◆ WHAT YOU ARE ASKED TO DO ◆
Return, exactly, the line that contains "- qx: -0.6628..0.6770" together with all lines after it to the end of the entries, and no further lines.

[Records contained in a dataset]
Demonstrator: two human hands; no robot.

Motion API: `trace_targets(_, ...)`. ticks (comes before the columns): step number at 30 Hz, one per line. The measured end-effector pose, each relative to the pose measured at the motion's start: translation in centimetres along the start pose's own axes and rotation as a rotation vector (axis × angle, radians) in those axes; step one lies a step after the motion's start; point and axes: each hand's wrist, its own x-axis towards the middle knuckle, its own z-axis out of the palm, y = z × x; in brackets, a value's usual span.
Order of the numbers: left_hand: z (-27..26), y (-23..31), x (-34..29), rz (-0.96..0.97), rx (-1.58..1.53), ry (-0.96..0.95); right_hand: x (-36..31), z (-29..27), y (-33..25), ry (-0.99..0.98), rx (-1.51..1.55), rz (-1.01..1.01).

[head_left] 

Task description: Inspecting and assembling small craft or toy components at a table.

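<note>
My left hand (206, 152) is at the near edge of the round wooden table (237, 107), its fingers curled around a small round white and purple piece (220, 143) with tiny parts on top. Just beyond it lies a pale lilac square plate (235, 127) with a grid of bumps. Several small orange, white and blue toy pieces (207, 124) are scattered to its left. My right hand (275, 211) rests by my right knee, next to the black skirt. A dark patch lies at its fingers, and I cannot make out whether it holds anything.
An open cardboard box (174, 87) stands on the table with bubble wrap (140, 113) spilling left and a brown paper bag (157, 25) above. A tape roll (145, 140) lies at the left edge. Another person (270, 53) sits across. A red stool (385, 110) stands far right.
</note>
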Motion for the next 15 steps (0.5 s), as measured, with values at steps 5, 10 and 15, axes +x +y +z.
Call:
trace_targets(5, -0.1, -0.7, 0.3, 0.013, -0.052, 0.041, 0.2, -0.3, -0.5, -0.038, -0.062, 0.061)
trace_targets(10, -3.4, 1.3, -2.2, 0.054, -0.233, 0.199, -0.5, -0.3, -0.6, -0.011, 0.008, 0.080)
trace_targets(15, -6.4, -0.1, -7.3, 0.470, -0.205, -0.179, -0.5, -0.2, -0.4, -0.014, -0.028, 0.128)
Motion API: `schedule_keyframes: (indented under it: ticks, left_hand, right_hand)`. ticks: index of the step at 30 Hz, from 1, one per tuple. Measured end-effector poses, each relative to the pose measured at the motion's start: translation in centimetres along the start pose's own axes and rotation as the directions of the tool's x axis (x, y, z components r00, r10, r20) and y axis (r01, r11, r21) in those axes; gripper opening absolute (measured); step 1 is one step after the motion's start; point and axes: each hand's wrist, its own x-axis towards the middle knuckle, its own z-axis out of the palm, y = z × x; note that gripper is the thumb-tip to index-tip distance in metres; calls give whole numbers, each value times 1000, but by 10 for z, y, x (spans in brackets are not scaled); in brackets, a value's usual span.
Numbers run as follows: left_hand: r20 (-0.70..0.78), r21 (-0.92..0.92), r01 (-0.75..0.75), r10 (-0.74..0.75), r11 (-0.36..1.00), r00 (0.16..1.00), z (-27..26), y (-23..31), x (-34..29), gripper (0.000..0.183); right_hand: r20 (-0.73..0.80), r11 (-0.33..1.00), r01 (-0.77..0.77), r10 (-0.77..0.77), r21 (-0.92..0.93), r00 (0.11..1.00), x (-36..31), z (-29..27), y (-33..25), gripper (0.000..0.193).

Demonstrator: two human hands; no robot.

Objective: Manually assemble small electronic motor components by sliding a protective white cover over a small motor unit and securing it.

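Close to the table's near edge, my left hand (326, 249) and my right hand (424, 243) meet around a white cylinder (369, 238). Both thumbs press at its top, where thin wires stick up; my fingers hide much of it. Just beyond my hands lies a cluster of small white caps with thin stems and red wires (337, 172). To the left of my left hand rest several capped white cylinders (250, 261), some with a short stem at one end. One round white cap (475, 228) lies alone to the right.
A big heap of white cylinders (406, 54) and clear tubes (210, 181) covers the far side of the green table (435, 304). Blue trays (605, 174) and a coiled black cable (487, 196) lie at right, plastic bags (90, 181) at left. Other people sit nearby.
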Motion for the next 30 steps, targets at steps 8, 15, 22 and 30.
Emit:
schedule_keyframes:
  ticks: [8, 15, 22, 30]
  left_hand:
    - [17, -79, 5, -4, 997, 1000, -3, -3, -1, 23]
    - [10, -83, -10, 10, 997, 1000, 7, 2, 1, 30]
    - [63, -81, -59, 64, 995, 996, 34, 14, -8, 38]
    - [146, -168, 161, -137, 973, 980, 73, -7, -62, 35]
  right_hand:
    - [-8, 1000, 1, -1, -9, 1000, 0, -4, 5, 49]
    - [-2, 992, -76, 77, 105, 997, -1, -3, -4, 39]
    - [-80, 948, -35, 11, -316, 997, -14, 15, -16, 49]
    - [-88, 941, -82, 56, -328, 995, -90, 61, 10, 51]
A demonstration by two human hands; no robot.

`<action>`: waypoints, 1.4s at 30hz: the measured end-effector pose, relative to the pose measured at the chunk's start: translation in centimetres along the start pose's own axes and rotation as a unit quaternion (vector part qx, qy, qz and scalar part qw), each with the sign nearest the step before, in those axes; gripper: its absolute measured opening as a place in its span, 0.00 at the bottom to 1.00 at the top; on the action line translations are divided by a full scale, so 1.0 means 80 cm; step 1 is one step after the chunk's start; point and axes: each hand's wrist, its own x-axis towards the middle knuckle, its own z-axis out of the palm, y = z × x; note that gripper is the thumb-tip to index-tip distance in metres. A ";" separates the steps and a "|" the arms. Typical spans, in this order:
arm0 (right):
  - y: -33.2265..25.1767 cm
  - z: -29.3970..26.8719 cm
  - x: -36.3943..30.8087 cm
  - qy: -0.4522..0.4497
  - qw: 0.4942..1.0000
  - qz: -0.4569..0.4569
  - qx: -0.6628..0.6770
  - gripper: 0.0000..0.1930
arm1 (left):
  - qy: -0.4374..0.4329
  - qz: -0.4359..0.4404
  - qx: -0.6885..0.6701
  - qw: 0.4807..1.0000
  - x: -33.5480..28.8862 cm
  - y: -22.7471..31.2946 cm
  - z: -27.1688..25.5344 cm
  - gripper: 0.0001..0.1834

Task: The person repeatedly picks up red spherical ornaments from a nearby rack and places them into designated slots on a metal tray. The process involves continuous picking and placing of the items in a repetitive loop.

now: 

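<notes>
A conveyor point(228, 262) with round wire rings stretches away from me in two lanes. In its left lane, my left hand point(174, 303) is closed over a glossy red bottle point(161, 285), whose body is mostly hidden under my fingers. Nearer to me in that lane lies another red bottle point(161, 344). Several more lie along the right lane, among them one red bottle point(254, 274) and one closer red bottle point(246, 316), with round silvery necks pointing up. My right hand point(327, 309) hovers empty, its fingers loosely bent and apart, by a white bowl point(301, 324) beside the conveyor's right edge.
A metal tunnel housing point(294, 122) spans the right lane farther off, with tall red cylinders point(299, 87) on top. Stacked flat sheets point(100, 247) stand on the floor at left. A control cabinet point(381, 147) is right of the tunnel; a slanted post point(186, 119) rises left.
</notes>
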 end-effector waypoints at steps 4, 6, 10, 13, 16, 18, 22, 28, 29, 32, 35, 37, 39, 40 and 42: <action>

◆ SOLUTION TO THIS EXERCISE ◆
  - qx: -0.6628..0.6770
  - gripper: 0.0000..0.1930
arm1 (left):
  - qy: -0.4374..0.4329
  - qz: -0.4359..0.4404
  - qx: -0.6885..0.6701
  - qw: 0.4807..1.0000
  - x: -33.5480..28.8862 cm
  - y: -22.7471..31.2946 cm
  - z: -27.1688..25.5344 cm
  - gripper: 0.0001..0.1834

Task: The person repeatedly picks up red spherical ornaments from a nearby rack and places them into designated slots on a metal tray. The process involves continuous picking and placing of the items in a repetitive loop.

now: 

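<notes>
A conveyor point(228, 262) with round wire rings stretches away from me in two lanes. In its left lane, my left hand point(174, 303) is closed over a glossy red bottle point(161, 285), whose body is mostly hidden under my fingers. Nearer to me in that lane lies another red bottle point(161, 344). Several more lie along the right lane, among them one red bottle point(254, 274) and one closer red bottle point(246, 316), with round silvery necks pointing up. My right hand point(327, 309) hovers empty, its fingers loosely bent and apart, by a white bowl point(301, 324) beside the conveyor's right edge.
A metal tunnel housing point(294, 122) spans the right lane farther off, with tall red cylinders point(299, 87) on top. Stacked flat sheets point(100, 247) stand on the floor at left. A control cabinet point(381, 147) is right of the tunnel; a slanted post point(186, 119) rises left.
</notes>
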 end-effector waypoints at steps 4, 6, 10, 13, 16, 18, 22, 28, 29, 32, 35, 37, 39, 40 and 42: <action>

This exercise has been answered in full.